**Instructions for the task**.
For each line below that contains the word "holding", make a copy.

[Collected data]

——————————

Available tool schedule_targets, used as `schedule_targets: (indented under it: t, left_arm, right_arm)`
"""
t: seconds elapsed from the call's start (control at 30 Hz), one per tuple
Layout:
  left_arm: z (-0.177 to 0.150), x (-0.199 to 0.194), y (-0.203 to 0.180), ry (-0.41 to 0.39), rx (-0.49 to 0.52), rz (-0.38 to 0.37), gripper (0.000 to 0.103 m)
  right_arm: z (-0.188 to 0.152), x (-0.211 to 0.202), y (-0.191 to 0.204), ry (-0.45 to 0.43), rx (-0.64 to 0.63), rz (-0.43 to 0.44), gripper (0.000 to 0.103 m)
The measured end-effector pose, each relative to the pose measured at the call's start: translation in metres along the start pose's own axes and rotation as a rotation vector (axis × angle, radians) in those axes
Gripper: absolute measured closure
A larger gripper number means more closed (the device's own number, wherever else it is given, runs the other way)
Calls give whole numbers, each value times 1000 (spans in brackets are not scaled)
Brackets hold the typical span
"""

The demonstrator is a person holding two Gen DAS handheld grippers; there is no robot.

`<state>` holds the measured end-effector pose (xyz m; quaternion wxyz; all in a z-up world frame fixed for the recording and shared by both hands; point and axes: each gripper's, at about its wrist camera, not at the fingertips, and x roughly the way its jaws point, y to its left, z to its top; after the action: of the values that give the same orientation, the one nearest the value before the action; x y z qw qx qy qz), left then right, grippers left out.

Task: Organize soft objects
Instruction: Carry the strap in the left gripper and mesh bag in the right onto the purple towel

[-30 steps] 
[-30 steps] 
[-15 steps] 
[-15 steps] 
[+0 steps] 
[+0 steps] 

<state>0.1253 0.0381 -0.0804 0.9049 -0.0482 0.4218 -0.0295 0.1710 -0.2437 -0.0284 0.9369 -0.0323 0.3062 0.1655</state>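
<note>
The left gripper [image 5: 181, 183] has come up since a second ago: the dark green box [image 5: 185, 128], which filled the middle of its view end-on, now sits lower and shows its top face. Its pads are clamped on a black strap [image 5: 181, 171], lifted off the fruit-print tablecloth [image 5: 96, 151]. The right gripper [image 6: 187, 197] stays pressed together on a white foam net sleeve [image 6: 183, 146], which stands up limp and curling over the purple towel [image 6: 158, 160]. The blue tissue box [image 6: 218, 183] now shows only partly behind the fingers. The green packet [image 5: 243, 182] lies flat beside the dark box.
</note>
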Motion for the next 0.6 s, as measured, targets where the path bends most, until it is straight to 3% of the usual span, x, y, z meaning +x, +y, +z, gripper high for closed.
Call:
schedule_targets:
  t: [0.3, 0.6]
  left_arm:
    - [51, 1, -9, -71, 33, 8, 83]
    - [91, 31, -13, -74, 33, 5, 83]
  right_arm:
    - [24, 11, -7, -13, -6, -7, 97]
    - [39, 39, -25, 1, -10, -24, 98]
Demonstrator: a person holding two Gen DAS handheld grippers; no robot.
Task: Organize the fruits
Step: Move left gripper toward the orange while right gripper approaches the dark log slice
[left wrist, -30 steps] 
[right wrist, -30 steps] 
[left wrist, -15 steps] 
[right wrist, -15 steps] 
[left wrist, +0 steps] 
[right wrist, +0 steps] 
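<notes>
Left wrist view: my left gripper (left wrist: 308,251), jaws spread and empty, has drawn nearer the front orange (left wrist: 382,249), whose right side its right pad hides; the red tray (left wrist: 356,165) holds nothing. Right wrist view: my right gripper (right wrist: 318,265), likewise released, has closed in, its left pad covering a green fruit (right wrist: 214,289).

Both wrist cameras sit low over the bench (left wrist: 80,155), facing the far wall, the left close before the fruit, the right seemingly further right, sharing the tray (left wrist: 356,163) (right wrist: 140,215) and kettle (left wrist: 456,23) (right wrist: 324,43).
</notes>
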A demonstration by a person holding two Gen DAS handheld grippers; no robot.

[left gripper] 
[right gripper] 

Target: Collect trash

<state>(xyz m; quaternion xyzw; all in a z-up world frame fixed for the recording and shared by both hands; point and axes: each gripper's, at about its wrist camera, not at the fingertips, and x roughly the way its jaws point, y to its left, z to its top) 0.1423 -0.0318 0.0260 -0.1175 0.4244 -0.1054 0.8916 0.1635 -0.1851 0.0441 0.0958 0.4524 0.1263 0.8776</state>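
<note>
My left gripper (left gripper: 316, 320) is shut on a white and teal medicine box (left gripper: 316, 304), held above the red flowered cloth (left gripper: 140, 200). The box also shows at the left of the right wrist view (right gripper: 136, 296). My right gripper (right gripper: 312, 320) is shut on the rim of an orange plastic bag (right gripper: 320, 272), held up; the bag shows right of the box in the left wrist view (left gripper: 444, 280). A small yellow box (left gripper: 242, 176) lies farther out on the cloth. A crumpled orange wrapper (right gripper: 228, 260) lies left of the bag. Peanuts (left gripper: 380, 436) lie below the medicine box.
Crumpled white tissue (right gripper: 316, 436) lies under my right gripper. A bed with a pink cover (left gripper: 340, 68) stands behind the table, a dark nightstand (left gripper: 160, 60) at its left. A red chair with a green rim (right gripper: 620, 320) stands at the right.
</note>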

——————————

**Answer for this exercise**.
The demonstrator is a person holding two Gen DAS handheld grippers; there is no robot.
Demonstrator: a person holding two Gen DAS handheld grippers; no robot.
A demonstration by a person holding two Gen DAS handheld grippers; no robot.

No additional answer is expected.